Stick with your basic carbohydrates, protein, and greens mix for a balanced meal, but be smart about your choices to get as many key nutrients as you can:
Getting enough calcium maintains proper muscle function, which you will need in order to maintain and improve your fitness levels. Good sources of calcium include seeds, cheese, yogurt, sardines, beans, lentils, leafy greens, and tofu.
Selenium acts as an antioxidant, which is vital as an intense workout increases the potential for cell-damaging free radicals to work their way around your system. Antioxidants reduce oxidative stress, speed up recovery, and enhance your overall performance. Foods rich in selenium include fish, eggs, brown rice, barley, baked beans, chicken, turkey, and mushrooms.

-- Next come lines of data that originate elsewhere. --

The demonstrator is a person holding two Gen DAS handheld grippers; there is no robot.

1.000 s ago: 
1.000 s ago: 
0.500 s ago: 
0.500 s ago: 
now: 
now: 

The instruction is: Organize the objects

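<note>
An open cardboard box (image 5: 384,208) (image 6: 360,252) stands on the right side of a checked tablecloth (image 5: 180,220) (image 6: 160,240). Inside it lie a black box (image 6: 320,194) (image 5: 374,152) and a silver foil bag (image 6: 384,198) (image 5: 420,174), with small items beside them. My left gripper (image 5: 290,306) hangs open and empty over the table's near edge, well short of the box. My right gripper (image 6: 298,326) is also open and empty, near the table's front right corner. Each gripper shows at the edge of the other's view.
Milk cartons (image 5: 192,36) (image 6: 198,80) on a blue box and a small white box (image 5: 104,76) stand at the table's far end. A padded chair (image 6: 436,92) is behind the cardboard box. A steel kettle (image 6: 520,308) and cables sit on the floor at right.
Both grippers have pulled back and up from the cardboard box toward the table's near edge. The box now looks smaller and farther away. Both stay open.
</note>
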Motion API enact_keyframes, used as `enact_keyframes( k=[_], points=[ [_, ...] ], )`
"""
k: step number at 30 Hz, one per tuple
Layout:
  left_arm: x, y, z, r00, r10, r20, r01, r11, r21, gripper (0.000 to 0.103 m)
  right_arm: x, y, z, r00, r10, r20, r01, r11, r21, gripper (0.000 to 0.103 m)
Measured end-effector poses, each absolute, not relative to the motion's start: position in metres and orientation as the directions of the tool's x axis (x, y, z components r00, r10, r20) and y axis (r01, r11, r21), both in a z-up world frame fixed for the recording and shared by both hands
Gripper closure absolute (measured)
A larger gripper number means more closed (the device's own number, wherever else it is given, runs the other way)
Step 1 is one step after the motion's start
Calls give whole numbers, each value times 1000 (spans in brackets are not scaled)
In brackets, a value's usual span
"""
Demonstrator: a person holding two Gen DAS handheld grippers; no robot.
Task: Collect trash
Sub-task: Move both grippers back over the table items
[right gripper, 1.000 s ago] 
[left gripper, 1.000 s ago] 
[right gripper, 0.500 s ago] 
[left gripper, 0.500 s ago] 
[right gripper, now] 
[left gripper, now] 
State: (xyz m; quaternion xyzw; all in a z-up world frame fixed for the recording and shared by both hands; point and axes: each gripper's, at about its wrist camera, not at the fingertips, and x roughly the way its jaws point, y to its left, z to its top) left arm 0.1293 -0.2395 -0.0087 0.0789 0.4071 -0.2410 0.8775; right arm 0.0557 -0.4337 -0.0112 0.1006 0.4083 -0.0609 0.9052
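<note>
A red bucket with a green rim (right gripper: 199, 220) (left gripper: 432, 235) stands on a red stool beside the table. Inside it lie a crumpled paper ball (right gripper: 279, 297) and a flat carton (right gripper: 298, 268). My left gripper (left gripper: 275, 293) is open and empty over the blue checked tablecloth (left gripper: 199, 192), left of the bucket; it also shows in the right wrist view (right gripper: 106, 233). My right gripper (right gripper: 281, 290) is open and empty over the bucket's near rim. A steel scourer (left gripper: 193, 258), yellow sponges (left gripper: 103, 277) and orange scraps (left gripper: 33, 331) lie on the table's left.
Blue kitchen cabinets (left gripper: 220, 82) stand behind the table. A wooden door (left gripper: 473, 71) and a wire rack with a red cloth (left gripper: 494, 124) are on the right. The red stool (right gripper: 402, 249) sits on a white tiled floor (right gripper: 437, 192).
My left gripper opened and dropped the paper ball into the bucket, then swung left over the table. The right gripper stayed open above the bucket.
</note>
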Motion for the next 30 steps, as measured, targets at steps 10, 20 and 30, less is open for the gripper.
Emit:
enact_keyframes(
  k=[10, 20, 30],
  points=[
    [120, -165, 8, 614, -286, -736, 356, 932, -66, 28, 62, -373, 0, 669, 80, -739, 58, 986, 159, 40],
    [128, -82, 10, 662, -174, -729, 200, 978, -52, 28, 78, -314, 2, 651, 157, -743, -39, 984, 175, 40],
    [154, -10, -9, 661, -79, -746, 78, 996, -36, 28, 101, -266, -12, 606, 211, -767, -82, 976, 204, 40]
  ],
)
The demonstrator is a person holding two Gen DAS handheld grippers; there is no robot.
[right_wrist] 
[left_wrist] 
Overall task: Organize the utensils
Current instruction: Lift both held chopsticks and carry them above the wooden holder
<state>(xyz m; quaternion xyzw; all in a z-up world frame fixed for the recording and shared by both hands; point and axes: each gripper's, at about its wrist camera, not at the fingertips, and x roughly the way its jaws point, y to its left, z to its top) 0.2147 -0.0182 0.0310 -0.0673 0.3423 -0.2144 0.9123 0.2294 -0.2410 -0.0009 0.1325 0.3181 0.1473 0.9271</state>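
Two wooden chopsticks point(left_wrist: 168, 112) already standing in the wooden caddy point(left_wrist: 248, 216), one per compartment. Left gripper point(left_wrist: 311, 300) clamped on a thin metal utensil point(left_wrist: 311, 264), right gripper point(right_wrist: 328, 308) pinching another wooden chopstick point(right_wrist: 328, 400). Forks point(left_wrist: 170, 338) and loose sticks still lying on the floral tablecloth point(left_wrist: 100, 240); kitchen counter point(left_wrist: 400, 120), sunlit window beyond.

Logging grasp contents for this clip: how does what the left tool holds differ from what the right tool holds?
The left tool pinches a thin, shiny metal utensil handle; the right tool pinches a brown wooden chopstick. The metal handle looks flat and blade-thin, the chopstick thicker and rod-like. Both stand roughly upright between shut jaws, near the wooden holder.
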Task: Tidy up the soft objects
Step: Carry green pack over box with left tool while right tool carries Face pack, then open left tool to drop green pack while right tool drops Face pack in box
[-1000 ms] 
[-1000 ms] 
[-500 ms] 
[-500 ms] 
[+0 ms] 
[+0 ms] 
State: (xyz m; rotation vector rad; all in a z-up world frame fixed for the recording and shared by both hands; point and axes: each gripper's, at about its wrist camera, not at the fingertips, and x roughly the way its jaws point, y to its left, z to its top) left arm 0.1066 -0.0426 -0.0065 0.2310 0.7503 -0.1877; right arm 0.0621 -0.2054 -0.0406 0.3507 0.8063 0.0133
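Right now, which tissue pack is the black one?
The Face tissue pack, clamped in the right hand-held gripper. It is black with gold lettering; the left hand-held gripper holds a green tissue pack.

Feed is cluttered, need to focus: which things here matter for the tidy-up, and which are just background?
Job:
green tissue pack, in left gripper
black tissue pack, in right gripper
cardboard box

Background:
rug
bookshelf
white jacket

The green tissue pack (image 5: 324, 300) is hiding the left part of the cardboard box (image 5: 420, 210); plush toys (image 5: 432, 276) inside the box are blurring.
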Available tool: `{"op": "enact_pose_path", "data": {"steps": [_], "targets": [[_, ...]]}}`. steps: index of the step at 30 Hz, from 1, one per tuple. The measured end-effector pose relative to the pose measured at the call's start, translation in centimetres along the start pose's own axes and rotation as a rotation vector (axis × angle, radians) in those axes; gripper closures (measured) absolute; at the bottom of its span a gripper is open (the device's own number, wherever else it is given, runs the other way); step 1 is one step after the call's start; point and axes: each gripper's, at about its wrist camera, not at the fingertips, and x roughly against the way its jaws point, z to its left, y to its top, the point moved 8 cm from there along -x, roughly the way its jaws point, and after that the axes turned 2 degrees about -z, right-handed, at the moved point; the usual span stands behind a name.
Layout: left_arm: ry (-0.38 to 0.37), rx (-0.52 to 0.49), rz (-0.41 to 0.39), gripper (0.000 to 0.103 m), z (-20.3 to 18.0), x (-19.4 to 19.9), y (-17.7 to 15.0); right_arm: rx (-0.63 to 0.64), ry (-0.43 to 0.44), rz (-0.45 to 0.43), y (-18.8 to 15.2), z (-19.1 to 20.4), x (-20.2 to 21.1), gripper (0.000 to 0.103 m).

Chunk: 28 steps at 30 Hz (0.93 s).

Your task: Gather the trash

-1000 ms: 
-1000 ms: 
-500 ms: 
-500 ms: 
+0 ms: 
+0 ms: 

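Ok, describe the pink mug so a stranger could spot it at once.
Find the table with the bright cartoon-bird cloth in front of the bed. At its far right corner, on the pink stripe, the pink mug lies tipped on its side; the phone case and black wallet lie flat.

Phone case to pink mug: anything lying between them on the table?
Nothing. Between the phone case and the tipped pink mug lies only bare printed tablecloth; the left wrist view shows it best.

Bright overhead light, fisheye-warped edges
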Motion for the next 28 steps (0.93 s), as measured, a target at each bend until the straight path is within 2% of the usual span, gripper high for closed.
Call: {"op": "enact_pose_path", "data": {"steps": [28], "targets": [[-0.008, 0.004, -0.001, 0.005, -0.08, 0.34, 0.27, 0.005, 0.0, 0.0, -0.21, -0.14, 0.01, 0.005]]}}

Your body relies on B vitamins to produce the energy you need for workouts, as it relies on them to convert food to fuel, and maintain a healthy nervous system function. Foods rich in B vitamins include whole grains, red meat, fish, eggs, cheese, lentils, seeds, dark vegetables, and fruit.
Ascorbic acid or L-ascorbate is also known as vitamin C, and is essential to the human body. The antioxidant helps protect your body against free-radicals, and can help reduce the damage to your body caused by pollutants and toxic chemicals. Vitamin C is crucial for repairing and growing tissue in your body, including cartilage, bones, and teeth, and is used to produce collagen, which is helpful for ligaments, skin, tendons, and blood vessels. Foods high in vitamin C include chilli peppers, citrus fruits, yellow peppers, blackcurrants, kale, and broccoli.
Whether you’re looking to improve your fitness levels, or just want to find a new exercise to incorporate into your workouts, HIIT training can be a great addition. However, you should be mindful of the risks associated, remember to stay hydrated, and listen to your body. If a workout is getting too much, it’s better to take a break and rest before continuing, rather than risk injury.